Should win: Rockwell

Wild card: Dafoe

Rockwell has been doing consistently great work for the past three decades, and he’s so versatile. It’s mostly been character parts, but when he brings his inspired instincts and presence to a starring role, as he did in “Moon,” it’s so exciting to watch. McDormand may dominate “Three Billboards,” but Rockwell’s arc gives it heart. As an ignorant, redneck deputy in small-town Missouri, his evolution helps drive the film and take it in unexpected directions.  But Dafoe is lovely in “The Florida Project,” serving as the glue in a cast of mostly non-actors and providing humanity within the squalor.

BEST SUPPORTING ACTRESS

Nominees: Mary J. Blige, “Mudbound”; Allison Janney, “I, Tonya”; Lesley Manville, “Phantom Thread”; Laurie Metcalf, “Lady Bird”; Octavia Spencer, “The Shape of Water.”

Will win: Janney

Should win: Janney or Metcalf

Wild card: Manville

Again, this is a big, brash piece of acting.
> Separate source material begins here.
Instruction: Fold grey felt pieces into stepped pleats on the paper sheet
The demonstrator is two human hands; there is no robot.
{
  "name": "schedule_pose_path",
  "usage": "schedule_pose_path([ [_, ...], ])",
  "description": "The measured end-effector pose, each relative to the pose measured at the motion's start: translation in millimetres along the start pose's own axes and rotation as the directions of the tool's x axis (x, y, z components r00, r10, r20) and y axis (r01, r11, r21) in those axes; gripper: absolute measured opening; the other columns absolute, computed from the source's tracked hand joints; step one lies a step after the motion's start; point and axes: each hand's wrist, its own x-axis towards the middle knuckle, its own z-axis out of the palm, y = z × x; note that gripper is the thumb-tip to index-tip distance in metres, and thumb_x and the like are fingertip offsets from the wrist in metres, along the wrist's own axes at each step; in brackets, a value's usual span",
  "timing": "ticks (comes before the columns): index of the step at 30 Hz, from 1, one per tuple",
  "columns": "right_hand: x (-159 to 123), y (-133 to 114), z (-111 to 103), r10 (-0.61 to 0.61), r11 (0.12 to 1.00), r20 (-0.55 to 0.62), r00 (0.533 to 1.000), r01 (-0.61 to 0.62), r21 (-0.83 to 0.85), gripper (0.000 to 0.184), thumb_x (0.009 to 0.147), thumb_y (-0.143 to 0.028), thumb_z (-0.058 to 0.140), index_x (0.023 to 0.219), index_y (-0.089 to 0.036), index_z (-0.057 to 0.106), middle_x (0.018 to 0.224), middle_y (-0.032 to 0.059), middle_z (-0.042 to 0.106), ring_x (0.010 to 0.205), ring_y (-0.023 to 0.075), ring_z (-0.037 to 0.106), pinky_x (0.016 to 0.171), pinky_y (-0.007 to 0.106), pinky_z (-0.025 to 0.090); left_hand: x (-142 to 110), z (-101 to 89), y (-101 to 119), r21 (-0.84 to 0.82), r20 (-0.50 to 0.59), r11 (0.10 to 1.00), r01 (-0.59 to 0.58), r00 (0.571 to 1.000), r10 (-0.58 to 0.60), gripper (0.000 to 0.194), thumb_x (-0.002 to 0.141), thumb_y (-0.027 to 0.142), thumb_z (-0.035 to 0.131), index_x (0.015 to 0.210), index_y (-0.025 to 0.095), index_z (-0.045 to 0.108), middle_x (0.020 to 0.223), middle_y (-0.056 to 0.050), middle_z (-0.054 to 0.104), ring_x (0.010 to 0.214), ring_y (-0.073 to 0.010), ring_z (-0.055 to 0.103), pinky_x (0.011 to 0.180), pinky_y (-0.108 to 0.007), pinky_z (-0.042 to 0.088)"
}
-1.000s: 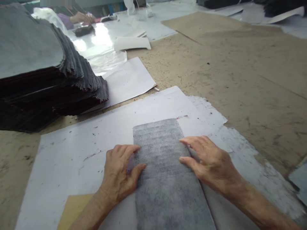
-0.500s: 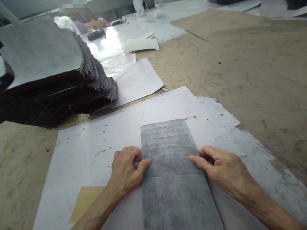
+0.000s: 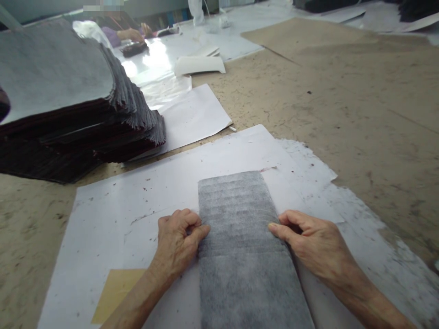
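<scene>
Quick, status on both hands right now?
Left hand: closed, thumb and curled fingers pinching the left edge of the grey strip.
Right hand: closed, pinching the same strip's right edge.

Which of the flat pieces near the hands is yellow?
The small sheet partly hidden by the left forearm; the long strip is grey, and the large sheet beneath both is white.

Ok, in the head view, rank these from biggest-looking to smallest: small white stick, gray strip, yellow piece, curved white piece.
1. Gray strip, even though the frame cuts it off
2. Yellow piece, partly covered
3. Curved white piece
4. Small white stick
</scene>
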Motion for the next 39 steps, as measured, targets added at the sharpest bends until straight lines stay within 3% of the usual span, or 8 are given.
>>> schedule_pose_path([
  [12,5.6,2.9,1.4,-0.017,0.998,0.008,1.0,0.018,-0.066,0.026,0.065,-0.041,0.057,0.051,-0.021,0.047,0.044,-0.0054,0.042,0.041,0.0107,0.041,0.04,0.022,0.03,-2.6,5.8,-0.6,0.173,-0.032,0.981,-0.082,0.996,0.089,0.024,0.074,0.027,0.055,0.053,0.018,0.046,0.057,0.003,0.047,0.063,-0.0146,0.047,0.064,-0.031,0.035],
  [16,0.1,3.5,0.4,-0.127,0.974,-0.143,0.982,0.096,-0.206,0.021,0.072,-0.041,0.058,0.07,-0.021,0.056,0.061,0.0001,0.058,0.053,0.0169,0.055,0.046,0.027,0.044,-11.7,4.9,-4.8,0.225,-0.151,0.973,-0.05,0.985,0.086,0.018,0.077,0.035,0.058,0.071,0.018,0.055,0.072,-0.001,0.056,0.073,-0.0191,0.052,0.073,-0.039,0.041],
  [20,-20.5,-15.4,-5.0,-0.559,0.789,-0.279,0.78,0.397,-0.469,0.043,0.089,-0.039,0.044,0.119,-0.009,0.051,0.115,0.0167,0.057,0.107,0.03,0.053,0.087,0.043,0.046,-36.1,6.0,-14.8,0.209,-0.326,0.976,-0.064,0.936,0.132,0.039,0.087,0.038,0.044,0.119,0.016,0.049,0.117,-0.011,0.054,0.11,-0.0247,0.048,0.093,-0.046,0.04],
  [23,-39.0,-22.9,7.4,-0.716,0.651,-0.116,0.689,0.598,-0.468,0.06,0.09,-0.043,0.044,0.136,-0.007,0.033,0.138,0.0175,0.037,0.129,0.0332,0.029,0.105,0.052,0.028,-57.9,13.3,-18.5,0.27,-0.309,0.959,-0.091,0.935,0.176,0.05,0.091,0.032,0.038,0.137,0.017,0.029,0.14,-0.012,0.037,0.129,-0.0232,0.033,0.104,-0.046,0.033],
  [26,-50.0,-13.3,30.8,-0.805,0.471,0.144,0.575,0.768,-0.433,0.059,0.09,-0.051,0.04,0.136,-0.013,0.037,0.14,0.0116,0.036,0.13,0.0319,0.027,0.105,0.055,0.024,-72.0,22.4,-15.8,0.36,-0.254,0.919,-0.158,0.932,0.26,0.057,0.091,0.027,0.037,0.143,0.016,0.015,0.148,-0.012,0.023,0.136,-0.0217,0.022,0.109,-0.045,0.027],
  [32,-57.2,-9.0,35.3,-0.791,0.472,0.175,0.587,0.766,-0.435,0.061,0.088,-0.049,0.045,0.133,-0.009,0.04,0.142,0.0142,0.032,0.131,0.0329,0.025,0.105,0.056,0.022,-76.4,30.2,-6.5,0.483,-0.178,0.829,-0.282,0.895,0.408,0.063,0.09,0.028,0.038,0.143,0.009,0.009,0.148,-0.016,0.022,0.138,-0.0245,0.017,0.112,-0.046,0.019],
  [36,-67.3,-10.6,29.6,-0.801,0.487,0.133,0.584,0.765,-0.423,0.062,0.087,-0.048,0.047,0.134,-0.008,0.039,0.142,0.0155,0.03,0.131,0.0352,0.023,0.106,0.059,0.015,-77.8,35.8,-11.4,0.548,-0.063,0.748,-0.374,0.873,0.483,0.071,0.089,0.042,0.038,0.142,0.003,0.011,0.148,-0.019,0.021,0.138,-0.0288,0.015,0.112,-0.047,0.016],
  [39,-72.1,-1.3,36.6,-0.777,0.478,0.208,0.594,0.772,-0.42,0.061,0.086,-0.045,0.05,0.136,-0.013,0.037,0.143,0.0132,0.029,0.132,0.0342,0.023,0.105,0.06,0.016,-79.4,41.7,-17.5,0.591,0.031,0.68,-0.433,0.855,0.517,0.079,0.086,0.052,0.039,0.141,0.001,0.015,0.146,-0.02,0.025,0.137,-0.0289,0.016,0.112,-0.045,0.014],
])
Janney just tears it up as Tonya Harding’s physically and verbally abusive mother in “I, Tonya.” She’s hilarious and terrifying all at once. But it’s possible that another maternal performance might win this category: Metcalf, as Ronan’s overworked, underappreciated mom in “Lady Bird.” She’s not perfect — she’s not always sweet and supportive — and that complexity makes her feel real, relatable and alive. And I mention Manville as a wild card for the hell of it, simply because she low-key dominates as the sister and business partner of Day-Lewis’ 1950s couture designer. Hopefully, her nomination will help draw folks toward this delicious, delirious drama.

7
  1. I think Three Billboards will win best picture however The Shape of Water could take it which might be a minor surprise. I think Del Toro will get his Oscar, Oldman will win, Mcdormand will win even though Hawkins is my favorite to win, Rockwell we agree on. I think this is Allison Janey’s year. I look forward to Get Out getting its screenplay award though.
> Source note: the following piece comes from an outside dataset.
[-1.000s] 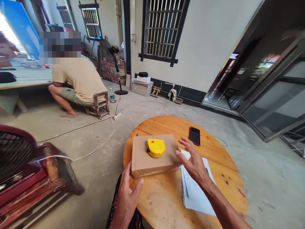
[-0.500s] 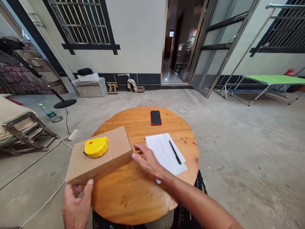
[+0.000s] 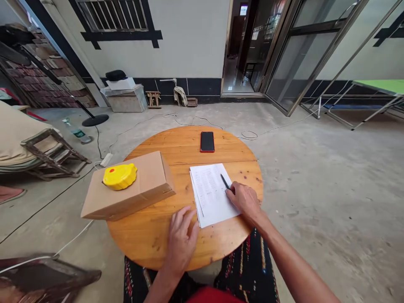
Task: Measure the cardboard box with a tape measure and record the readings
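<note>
A round wooden table (image 3: 164,240) stands in front of me. On its left side lies a flat cardboard box (image 3: 148,185), overhanging the edge, with a yellow tape measure (image 3: 120,176) on top. A stack of white paper sheets (image 3: 210,193) lies right of centre. My right hand (image 3: 244,201) rests on the sheets with its fingers closed round a black pen (image 3: 224,181). My left hand (image 3: 181,237) lies flat on the wood, fingers spread, its fingertips at the sheets' near left corner. A red-cased phone (image 3: 207,141) lies at the far side.
A wooden stool (image 3: 52,153) with a seated person's beige shirt (image 3: 15,134) is at the left. Cables (image 3: 195,122), a power strip (image 3: 106,160), a bottle (image 3: 75,131) and a fan stand base (image 3: 95,120) are on the concrete floor. A green folding table (image 3: 378,86) stands far right.
My left hand let go of the box corner and came to rest on the table beside the sheets. My right hand left the box edge and closed on the pen. The view tilted down.
</note>
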Available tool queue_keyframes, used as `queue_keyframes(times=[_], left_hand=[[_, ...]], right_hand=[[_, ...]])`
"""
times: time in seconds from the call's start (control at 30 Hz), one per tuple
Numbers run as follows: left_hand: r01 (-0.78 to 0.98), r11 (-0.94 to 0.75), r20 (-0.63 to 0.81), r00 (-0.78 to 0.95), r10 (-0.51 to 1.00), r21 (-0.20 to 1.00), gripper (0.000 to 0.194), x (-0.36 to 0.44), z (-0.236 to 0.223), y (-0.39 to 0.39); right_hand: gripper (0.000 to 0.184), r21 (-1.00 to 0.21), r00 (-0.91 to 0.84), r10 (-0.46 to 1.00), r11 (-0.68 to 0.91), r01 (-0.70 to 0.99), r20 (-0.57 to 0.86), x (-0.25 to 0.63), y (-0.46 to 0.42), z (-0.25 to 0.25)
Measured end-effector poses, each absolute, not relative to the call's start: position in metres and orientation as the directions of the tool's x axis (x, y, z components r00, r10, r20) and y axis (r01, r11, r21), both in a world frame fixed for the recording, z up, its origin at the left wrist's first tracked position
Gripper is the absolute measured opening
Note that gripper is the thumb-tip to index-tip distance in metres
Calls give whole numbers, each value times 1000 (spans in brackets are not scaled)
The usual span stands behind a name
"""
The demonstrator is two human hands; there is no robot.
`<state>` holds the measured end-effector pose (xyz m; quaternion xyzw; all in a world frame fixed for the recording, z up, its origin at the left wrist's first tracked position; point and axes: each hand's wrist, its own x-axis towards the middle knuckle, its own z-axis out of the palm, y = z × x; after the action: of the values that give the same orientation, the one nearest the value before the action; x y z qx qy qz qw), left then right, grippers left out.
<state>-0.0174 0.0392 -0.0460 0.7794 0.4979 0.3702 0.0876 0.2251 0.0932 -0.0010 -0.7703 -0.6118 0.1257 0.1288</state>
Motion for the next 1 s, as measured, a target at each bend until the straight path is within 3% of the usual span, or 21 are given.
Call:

    • At a certain point, does it really matter what each of us thinks what will win, or should win, any given prize. Look around; there are literally tens or hundreds of thousands of people all offering their sage insight, and very little distinguishes each opinion from the next. We’re all little egotists putting our views out into the world without the benefit of broader perspective. I mean even if you were a hundred percent right, so what, what does that prove, that you’re a genius, an all-star? Great, go claim your prize. It’s… a big nothingburger. Congratulations.
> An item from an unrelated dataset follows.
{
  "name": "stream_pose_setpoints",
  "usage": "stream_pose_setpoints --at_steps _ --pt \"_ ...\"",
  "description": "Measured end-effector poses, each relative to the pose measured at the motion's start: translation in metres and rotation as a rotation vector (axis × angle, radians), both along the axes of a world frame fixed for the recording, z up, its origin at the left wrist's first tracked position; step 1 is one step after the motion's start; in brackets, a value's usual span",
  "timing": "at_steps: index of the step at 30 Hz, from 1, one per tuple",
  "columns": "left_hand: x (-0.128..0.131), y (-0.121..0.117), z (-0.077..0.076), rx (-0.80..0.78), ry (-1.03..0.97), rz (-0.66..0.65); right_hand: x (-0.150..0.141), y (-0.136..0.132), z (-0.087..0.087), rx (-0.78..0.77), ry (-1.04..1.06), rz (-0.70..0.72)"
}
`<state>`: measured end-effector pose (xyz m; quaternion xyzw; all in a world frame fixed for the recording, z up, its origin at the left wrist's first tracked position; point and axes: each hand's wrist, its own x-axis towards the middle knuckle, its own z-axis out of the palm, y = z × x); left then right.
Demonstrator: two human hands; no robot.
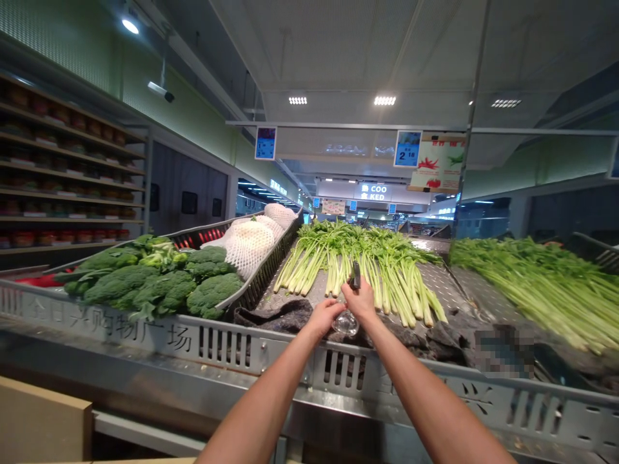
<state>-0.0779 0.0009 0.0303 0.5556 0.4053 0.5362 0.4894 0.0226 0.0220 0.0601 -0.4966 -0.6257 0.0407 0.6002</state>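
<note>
Both my hands meet over the front of the celery display. My right hand (pixel 358 299) is wrapped round the upper part of a spray bottle, whose black head (pixel 356 276) points up and away from me. The clear, rounded body of the spray bottle (pixel 346 324) shows between my wrists. My left hand (pixel 326 316) has its fingers closed against the bottle's side, close to my right fingers; its exact grip is partly hidden. Just beyond lie rows of celery (pixel 358 258), stalks toward me and leaves at the back.
Broccoli (pixel 145 277) and net-wrapped produce (pixel 254 238) fill the left bin. A grey slatted barrier (pixel 290 357) runs along the front, with dark cloth (pixel 280 317) behind it. On the right, a mirror (pixel 527 283) reflects the celery. Price signs (pixel 407 149) hang overhead; stocked shelves (pixel 68 154) stand left.
</note>
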Motion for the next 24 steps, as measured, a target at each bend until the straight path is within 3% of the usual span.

  2. Truth of the matter is that all this Oscar hubub doesn’t really amount to much in the grand scheme of things. Nobody looking back at the list of winners over the years is really going think Academy voters have any sort of authority on good taste and judgement. They seem to get it conspicuously wrong more often than conspicuously right.

    And after seeing enough of your favorites get snubbed, sooner a later a savvy viewer begins to realize, these clowns don’t have better taste than me, in fact, it’s decidedly worse. They fall for the schmaltziest, most sentimental tripe (think War Horse) time and time again. And it’s all so very political, so very calculated, so inauthentic. The political element wouldn’t even necessarily be such a bad thing, but the politics are so obvious, trite, hamfisted, and self-congratulatory that it all smacks of phoniness.

    Still, what else are you gonna do on a Sunday evening in early March? The glamour aspect is undeniable, there’s nothing fake about how nice those dresses are. The Dolby is a really beautiful theater. Kimmel can be funny, a little edgy sometimes, let’s see what he can do. Might as well tune in for at least an hour or two around dinner time. I mean with all the above in mind, it still is the Oscars.

    • Hey “Chris” can we hang out at your place of work (if you work) and bark at you how you’re nothing but an egotist who’s wasting your time (which actually is true) , tell you that at the end of the day what you do is a big “nothinburger”….hem and haw and state “oh, well what else are you going to do” before we leave. Tell us, would that make us useless jerks? Do you see that in your big picture?